## PROBLEM TO SOLVE
Everything in the listing below should be written out again exactly, except the pictures.

•••••

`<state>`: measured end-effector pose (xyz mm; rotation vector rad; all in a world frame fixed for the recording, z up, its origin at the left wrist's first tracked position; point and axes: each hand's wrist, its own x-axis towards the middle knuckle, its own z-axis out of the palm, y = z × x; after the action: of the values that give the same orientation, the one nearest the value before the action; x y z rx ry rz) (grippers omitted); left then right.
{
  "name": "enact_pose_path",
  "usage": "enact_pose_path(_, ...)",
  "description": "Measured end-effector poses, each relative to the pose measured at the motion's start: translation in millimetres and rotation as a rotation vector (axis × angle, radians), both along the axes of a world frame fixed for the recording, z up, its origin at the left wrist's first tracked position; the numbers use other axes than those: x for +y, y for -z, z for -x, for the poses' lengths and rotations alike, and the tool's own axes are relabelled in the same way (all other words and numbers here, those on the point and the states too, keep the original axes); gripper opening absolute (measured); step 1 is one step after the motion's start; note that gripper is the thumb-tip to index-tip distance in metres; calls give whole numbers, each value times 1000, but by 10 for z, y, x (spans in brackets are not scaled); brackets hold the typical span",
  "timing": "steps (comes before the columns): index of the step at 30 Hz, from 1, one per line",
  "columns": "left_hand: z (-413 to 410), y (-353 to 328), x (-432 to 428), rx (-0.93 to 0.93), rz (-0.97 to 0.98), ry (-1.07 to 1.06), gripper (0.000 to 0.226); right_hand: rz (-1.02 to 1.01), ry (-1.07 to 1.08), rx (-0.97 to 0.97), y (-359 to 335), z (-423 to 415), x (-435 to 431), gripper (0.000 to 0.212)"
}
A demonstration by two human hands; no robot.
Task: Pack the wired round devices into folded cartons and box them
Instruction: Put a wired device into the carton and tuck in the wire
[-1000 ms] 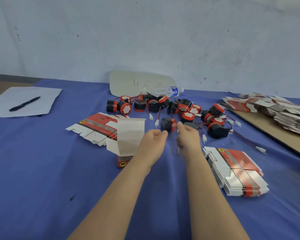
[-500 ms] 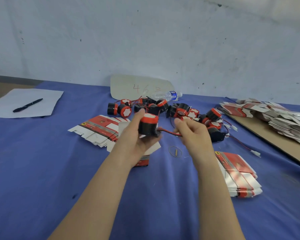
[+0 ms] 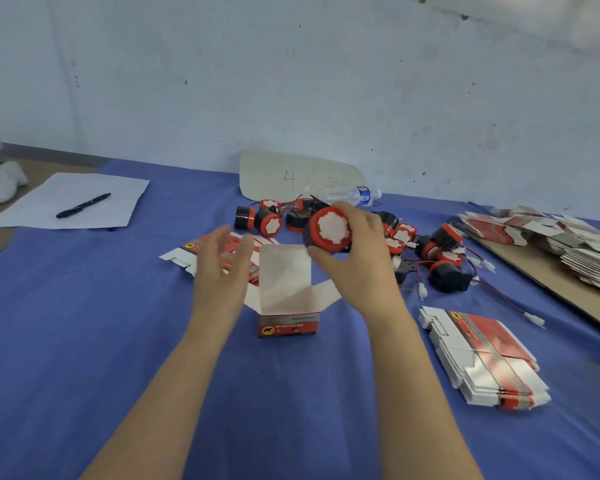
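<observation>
My right hand (image 3: 359,261) grips a round black and red device (image 3: 328,231) with a white face, held just above the open top of a folded red and white carton (image 3: 287,318) standing on the blue cloth. Its flaps stand up and out. My left hand (image 3: 219,268) hovers with straight fingers just left of the carton, holding nothing. A heap of several more wired round devices (image 3: 440,252) lies behind the carton.
Flat carton blanks lie in stacks at the left (image 3: 187,251), the near right (image 3: 482,358) and on a brown board at the far right (image 3: 551,237). A paper sheet with a pen (image 3: 83,205), a water bottle (image 3: 354,195) and a numbered card (image 3: 291,176) lie at the back.
The device passed from my left hand to my right hand and now sits over the carton's open top. My left hand let go and opened beside the carton.
</observation>
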<state>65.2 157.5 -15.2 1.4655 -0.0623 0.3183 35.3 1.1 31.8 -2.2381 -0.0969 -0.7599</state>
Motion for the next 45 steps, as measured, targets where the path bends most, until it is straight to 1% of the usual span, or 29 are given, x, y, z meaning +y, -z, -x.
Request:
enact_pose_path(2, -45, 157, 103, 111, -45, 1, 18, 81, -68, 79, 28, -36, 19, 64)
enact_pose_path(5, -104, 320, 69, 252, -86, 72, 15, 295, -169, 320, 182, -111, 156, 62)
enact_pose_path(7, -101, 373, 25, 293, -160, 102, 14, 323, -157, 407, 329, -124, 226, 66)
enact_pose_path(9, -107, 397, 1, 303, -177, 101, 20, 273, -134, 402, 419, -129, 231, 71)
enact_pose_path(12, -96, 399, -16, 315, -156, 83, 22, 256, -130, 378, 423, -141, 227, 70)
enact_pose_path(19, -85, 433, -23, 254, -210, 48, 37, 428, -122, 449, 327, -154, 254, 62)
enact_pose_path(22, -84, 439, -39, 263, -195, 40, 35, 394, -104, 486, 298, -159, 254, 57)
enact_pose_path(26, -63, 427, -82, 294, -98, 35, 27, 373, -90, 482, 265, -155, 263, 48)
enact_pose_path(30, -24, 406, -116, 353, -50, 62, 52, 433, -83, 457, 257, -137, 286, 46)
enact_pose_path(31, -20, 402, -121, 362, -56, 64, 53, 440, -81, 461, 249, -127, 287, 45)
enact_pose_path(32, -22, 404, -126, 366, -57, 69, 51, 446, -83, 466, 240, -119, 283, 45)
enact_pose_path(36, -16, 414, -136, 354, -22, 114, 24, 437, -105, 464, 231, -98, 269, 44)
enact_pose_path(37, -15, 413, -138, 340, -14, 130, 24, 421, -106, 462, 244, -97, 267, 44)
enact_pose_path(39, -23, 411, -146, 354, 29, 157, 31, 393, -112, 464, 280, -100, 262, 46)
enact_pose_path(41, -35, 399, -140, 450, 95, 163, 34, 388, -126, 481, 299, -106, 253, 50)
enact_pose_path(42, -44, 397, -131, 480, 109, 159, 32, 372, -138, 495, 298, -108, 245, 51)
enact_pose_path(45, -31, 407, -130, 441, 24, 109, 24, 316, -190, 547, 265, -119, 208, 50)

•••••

## ANSWER TO THIS EXERCISE
`<state>`: measured end-effector pose (xyz mm; rotation vector rad; all in a world frame fixed for the recording, z up, its origin at the left wrist's first tracked position; point and axes: each hand's wrist, its own x-axis towards the middle knuckle, its own z-axis out of the palm, y = z × x; after the action: of the values that give the same orientation, the one nearest the value before the action; x y z rx ry rz) (grippers omitted); left then right.
{
  "name": "enact_pose_path",
  "usage": "enact_pose_path(_, ...)",
  "description": "Measured end-effector poses, each relative to the pose measured at the motion's start: translation in millimetres and rotation as a rotation vector (axis × angle, radians), both along the axes of a world frame fixed for the recording, z up, its origin at the left wrist's first tracked position; the numbers use other axes than those: x for +y, y for -z, z for -x, for the poses' lengths and rotations alike, and the tool's own axes are relabelled in the same way (all other words and numbers here, those on the point and the states too, keep the original axes); gripper opening absolute (measured); step 1 is one step after the motion's start; note that gripper is the thumb-tip to index-tip distance in metres; calls give whole numbers, each value times 1000, but by 10 for z, y, x (spans in brackets are not scaled); brackets hold the typical span",
  "timing": "steps (comes before the columns): index of the step at 30 Hz, from 1, one per line",
  "columns": "left_hand: z (-413 to 410), y (-353 to 328), x (-432 to 428), rx (-0.93 to 0.93), rz (-0.97 to 0.98), ry (-1.07 to 1.06), gripper (0.000 to 0.226); right_hand: rz (-1.02 to 1.01), ry (-1.07 to 1.08), rx (-0.97 to 0.97), y (-359 to 335), z (-423 to 415), x (-435 to 431), gripper (0.000 to 0.212)"
}
A demonstration by two human hands; no robot.
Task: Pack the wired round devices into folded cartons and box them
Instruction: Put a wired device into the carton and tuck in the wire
[-1000 ms] 
[-500 ms] 
[+0 ms] 
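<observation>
My right hand (image 3: 359,261) grips a round black and red device (image 3: 328,231) with a white face, held just above the open top of a folded red and white carton (image 3: 287,318) standing on the blue cloth. Its flaps stand up and out. My left hand (image 3: 219,268) hovers with straight fingers just left of the carton, holding nothing. A heap of several more wired round devices (image 3: 440,252) lies behind the carton.
Flat carton blanks lie in stacks at the left (image 3: 187,251), the near right (image 3: 482,358) and on a brown board at the far right (image 3: 551,237). A paper sheet with a pen (image 3: 83,205), a water bottle (image 3: 354,195) and a numbered card (image 3: 291,176) lie at the back.
The device passed from my left hand to my right hand and now sits over the carton's open top. My left hand let go and opened beside the carton.
</observation>
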<state>65.2 157.5 -15.2 1.4655 -0.0623 0.3183 35.3 1.1 31.8 -2.2381 -0.0969 -0.7599</state>
Motion for the next 45 steps, as measured, targets where the path bends most, until it is straight to 1% of the usual span, or 29 are given, x, y, z meaning +y, -z, -x.
Request:
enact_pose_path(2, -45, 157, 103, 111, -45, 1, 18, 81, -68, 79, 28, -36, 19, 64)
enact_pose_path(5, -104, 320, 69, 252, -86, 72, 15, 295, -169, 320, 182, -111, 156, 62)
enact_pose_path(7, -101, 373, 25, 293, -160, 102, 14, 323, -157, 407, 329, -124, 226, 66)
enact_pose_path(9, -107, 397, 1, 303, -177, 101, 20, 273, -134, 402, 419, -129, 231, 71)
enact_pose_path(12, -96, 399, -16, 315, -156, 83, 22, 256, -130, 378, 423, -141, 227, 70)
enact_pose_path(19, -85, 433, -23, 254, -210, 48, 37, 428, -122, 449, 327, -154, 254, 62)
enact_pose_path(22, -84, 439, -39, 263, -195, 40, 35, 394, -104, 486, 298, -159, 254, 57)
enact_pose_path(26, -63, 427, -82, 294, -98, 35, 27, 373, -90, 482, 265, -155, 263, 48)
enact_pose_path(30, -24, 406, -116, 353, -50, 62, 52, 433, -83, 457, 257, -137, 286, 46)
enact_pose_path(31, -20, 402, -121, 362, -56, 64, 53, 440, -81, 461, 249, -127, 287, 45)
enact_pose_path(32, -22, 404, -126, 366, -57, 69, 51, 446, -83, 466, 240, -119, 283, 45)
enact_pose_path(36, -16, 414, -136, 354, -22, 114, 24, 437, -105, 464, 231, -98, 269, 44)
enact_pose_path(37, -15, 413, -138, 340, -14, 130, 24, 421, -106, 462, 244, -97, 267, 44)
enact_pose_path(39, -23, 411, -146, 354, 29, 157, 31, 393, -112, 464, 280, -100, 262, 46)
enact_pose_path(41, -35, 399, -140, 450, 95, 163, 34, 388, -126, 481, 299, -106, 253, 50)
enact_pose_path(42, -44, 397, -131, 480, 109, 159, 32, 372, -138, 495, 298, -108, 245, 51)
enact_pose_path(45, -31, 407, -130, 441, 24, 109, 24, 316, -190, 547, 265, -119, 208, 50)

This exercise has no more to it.